EXERCISE OBJECTIVE: For this listing, the lines between the one holding "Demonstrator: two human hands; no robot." and the one holding "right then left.", inclusive, must be set down exactly.

EXTRACTED MATERIAL:
══════

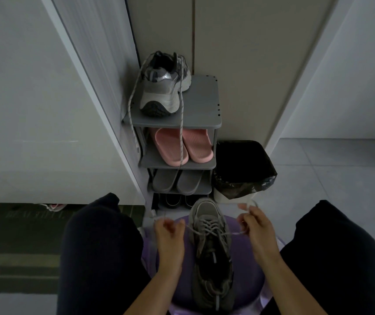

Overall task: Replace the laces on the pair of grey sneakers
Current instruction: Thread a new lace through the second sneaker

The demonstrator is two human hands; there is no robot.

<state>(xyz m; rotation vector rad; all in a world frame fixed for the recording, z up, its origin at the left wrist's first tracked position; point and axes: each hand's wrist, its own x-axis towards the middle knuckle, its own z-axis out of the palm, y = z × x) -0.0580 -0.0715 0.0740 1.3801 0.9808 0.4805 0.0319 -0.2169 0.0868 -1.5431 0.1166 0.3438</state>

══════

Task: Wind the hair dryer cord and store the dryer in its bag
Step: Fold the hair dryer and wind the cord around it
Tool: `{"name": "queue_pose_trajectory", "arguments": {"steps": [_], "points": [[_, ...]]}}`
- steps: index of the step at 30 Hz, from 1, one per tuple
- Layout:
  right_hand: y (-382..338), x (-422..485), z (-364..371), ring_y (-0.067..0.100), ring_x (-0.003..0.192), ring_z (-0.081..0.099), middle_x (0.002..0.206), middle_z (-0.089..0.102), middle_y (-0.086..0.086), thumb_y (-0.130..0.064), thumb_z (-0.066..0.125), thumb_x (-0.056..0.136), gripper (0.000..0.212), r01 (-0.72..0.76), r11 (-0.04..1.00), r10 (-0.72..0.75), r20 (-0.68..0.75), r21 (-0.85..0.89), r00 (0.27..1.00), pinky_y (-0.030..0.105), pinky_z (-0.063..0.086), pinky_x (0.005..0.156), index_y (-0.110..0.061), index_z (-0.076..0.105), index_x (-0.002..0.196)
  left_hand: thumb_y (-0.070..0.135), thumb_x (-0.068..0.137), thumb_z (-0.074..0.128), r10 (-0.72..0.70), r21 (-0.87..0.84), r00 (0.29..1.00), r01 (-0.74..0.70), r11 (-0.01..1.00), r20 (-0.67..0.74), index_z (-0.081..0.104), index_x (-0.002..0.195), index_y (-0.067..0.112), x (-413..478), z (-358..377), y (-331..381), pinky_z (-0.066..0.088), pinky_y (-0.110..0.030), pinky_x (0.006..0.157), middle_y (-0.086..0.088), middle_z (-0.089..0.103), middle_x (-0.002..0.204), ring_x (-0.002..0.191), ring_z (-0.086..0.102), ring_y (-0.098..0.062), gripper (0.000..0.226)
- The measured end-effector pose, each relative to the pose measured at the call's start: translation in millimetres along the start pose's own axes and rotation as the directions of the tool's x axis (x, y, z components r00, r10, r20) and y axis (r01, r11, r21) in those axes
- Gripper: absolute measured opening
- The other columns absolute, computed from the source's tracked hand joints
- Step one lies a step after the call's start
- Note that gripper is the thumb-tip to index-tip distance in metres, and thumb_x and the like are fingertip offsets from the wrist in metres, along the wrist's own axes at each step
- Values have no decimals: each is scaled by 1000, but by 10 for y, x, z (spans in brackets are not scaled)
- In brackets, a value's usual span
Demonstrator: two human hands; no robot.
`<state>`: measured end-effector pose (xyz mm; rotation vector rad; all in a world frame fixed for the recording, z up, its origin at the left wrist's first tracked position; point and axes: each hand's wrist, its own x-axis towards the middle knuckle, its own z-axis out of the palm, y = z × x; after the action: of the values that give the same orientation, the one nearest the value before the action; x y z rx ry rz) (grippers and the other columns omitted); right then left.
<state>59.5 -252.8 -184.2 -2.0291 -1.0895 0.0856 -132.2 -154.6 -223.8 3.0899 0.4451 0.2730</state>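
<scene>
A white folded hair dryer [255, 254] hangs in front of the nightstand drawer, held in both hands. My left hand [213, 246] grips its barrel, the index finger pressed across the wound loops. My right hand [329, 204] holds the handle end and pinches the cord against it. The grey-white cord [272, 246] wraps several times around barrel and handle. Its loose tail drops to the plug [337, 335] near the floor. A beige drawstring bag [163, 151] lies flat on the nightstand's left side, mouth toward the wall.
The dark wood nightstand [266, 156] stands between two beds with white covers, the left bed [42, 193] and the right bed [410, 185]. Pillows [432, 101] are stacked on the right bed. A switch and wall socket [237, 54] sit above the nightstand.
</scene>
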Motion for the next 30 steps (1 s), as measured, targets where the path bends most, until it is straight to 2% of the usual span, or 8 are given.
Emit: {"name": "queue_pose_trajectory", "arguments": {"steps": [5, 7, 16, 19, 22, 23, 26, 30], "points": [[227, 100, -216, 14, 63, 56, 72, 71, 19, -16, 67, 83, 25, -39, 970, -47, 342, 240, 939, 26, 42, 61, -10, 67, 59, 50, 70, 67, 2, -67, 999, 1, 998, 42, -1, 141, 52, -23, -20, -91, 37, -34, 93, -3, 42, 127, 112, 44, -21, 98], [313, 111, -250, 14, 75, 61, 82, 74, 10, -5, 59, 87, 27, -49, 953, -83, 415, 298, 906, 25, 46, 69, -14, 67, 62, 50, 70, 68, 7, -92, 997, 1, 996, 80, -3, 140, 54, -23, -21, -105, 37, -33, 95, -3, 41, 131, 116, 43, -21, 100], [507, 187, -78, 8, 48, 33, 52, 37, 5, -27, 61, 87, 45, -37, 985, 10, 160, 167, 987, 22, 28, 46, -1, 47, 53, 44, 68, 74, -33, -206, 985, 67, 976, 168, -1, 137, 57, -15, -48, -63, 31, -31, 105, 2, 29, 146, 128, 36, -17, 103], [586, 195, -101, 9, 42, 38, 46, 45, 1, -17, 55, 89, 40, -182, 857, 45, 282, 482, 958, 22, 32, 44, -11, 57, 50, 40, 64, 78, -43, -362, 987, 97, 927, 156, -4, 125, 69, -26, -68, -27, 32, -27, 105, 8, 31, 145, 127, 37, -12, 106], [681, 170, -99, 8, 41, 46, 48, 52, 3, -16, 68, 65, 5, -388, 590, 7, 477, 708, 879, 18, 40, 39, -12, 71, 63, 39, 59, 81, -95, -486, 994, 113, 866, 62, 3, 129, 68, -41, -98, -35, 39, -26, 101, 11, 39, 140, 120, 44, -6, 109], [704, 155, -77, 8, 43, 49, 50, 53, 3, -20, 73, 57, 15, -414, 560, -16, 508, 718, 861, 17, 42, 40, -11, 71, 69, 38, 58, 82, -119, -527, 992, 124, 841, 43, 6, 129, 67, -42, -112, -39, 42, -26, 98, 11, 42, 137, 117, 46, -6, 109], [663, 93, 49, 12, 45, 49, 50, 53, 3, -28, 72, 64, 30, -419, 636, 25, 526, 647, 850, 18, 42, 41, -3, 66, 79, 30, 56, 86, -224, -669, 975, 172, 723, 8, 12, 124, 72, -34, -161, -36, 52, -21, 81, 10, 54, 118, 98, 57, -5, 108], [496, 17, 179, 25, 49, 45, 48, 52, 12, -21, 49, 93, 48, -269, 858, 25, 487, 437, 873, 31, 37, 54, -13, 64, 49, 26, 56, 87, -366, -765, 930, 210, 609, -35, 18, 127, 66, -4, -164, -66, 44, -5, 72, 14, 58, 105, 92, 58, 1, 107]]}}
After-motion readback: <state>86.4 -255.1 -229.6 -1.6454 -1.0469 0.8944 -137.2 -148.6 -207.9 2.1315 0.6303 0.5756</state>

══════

ANSWER BOX:
Demonstrator: two human hands; no robot.
`<state>`: measured end-effector pose (xyz mm; rotation vector rad; all in a world frame fixed for the recording, z up, its origin at the left wrist's first tracked position; point and axes: each hand's wrist, its own x-axis towards the middle knuckle, its own z-axis out of the palm, y = z × x; after the action: of the values that give the same orientation, the one nearest the value before the action; x y z rx ry rz) (grippers and the other columns omitted); right then left.

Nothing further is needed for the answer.